Next Article in Journal
The Sigma Receptors in Alzheimer’s Disease: New Potential Targets for Diagnosis and Therapy
Previous Article in Journal
Blackberries and Mulberries: Berries with Significant Health-Promoting Properties
 
 
Article
Peer-Review Record

DeepSATA: A Deep Learning-Based Sequence Analyzer Incorporating the Transcription Factor Binding Affinity to Dissect the Effects of Non-Coding Genetic Variants

Int. J. Mol. Sci. 2023, 24(15), 12023; https://doi.org/10.3390/ijms241512023
by Wenlong Ma 1,2,†, Yang Fu 1,2,†, Yongzhou Bao 1,2,3, Zhen Wang 1,2,3, Bowen Lei 1,2,4, Weigang Zheng 1,2,4, Chao Wang 1,2,4 and Yuwen Liu 1,2,5,*
Reviewer 1:
Reviewer 2:
Reviewer 3: Anonymous
Int. J. Mol. Sci. 2023, 24(15), 12023; https://doi.org/10.3390/ijms241512023
Submission received: 12 June 2023 / Revised: 13 July 2023 / Accepted: 24 July 2023 / Published: 27 July 2023
(This article belongs to the Section Molecular Genetics and Genomics)

Round 1

Reviewer 1 Report

In this manuscript by Ma et al, the authors introduced a tool name DeepSATA for analyzing and predicting cross-species sequence information based on another well-established work named DeepSEA. I think the authors have done a reasonable amount of work to show the efficiency and improvements of their work compared to the previous work in specific aspects. I have a few comments below:

 

1. The argument that regulatory rules are conserved across species serves as a strong assumption and is the fundaments of the ML models, which were trained on the data of a subset of species but can be used to predict other species, globally.
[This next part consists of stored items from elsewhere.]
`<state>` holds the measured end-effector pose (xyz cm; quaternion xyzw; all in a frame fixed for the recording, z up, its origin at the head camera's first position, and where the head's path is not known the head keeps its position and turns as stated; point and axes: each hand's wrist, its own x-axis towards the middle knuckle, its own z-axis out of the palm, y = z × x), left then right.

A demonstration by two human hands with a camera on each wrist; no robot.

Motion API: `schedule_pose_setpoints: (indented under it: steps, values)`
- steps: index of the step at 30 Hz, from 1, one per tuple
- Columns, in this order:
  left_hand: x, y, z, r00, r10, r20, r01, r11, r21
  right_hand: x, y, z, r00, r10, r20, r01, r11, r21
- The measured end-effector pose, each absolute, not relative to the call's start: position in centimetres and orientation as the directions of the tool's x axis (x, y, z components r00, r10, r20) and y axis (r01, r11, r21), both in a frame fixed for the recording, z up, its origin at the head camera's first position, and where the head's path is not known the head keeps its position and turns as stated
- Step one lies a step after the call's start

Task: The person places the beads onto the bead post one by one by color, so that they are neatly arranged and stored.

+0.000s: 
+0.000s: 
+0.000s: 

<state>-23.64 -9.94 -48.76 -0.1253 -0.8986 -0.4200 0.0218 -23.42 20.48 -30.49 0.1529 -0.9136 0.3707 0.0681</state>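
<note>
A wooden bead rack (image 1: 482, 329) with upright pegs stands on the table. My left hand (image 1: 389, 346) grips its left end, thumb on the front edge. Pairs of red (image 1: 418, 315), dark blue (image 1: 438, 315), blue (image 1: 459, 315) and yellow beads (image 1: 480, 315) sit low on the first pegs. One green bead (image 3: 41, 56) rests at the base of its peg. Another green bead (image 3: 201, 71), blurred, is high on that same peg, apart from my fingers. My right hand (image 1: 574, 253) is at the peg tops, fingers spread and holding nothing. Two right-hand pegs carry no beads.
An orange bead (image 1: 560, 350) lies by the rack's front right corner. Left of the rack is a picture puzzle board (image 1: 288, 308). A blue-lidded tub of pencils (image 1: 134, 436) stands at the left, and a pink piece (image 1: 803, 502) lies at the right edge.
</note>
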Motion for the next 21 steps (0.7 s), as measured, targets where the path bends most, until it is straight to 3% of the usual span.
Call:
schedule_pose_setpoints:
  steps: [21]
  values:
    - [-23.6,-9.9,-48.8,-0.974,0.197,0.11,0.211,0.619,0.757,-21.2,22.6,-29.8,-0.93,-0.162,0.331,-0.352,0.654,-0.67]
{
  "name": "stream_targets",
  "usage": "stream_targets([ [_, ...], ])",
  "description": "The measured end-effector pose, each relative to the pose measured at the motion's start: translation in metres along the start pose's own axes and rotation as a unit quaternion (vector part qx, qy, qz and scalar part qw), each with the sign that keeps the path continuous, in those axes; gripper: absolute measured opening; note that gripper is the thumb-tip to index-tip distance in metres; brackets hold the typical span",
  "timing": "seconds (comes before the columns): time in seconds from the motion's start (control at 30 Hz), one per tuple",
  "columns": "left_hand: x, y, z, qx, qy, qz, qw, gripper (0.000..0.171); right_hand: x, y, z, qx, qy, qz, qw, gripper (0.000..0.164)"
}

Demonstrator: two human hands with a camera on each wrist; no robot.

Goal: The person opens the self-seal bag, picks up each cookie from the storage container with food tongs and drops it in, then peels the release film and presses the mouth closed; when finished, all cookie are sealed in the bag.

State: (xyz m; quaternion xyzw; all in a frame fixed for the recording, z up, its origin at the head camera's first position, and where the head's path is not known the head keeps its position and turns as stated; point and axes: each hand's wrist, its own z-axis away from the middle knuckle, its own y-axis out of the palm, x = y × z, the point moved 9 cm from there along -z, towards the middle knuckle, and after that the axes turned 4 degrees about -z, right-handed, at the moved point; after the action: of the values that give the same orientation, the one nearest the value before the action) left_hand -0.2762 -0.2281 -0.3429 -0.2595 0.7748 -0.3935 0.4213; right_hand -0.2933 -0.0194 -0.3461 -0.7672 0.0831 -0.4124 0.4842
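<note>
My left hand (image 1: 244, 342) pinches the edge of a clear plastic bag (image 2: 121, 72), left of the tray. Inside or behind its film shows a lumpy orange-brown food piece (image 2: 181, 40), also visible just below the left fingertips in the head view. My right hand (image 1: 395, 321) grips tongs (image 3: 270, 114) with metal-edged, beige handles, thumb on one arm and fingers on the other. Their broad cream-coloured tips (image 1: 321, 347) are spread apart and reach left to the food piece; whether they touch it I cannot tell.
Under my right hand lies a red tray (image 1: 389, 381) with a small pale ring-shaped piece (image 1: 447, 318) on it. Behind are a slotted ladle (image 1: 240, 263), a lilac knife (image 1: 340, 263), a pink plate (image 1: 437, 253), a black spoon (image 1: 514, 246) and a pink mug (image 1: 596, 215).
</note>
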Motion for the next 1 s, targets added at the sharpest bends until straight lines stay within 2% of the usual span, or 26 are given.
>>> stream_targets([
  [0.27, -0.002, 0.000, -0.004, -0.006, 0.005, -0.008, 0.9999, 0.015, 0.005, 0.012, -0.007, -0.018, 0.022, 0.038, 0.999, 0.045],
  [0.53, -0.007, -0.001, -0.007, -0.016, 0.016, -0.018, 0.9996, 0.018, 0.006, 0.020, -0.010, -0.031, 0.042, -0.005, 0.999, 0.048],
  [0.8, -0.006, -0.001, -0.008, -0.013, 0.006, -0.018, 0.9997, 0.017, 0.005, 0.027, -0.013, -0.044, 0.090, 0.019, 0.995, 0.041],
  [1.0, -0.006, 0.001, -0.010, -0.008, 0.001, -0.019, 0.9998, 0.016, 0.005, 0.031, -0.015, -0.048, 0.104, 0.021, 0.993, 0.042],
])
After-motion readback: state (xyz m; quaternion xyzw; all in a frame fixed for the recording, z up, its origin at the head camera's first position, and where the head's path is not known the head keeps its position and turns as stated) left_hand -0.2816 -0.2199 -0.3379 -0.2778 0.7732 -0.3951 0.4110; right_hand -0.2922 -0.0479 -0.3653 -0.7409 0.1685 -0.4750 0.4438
Could the authors further elaborate more, in terms of more quantitative data/analysis, on the correctness of this assumption, in addition to merely the reference papers that they cited?

 

2. I acknowledge that given the nature of the deep-learning model, it's hard to do the model interpretation, but I still think it's necessary to show/validate why the authors' model outperforms DeepSEA. For example, the authors can potentially identify the key components/innovation of their model and do perturbations, and compare with the baseline to show which factors are really taking effect, instead of only presenting the final results without going deep into the underlying reason.

 

3. Enhancer-promoter pair prediction serves as an outstanding problem overall, I wonder how the authors' model behaves on that?

 

4. The authors tried their model based on ATAC-seq data, but potentially they could do more epi- data, like DNA methylation or epigenetics modifications etc. Have the authors considered those?

 

Author Response

Please see the attachment.

Author Response File: Author Response.docx

Reviewer 2 Report

 

In this manuscript, Ma W, et al., developed a novel deep learning-based sequence analyzer that incorporates transcription factor binding affinity for cross-species prediction of chromatin accessibility. The authors showed that DeepSATA, which they developed, improved the prediction accuracy of chromatin accessibility and achieve reliable cross-species predictions. The authors concluded that DeepSATA is a valuable tool to explore the epigenomic landscape of various species and pinpoint regulatory DNA variants associated with complex traits.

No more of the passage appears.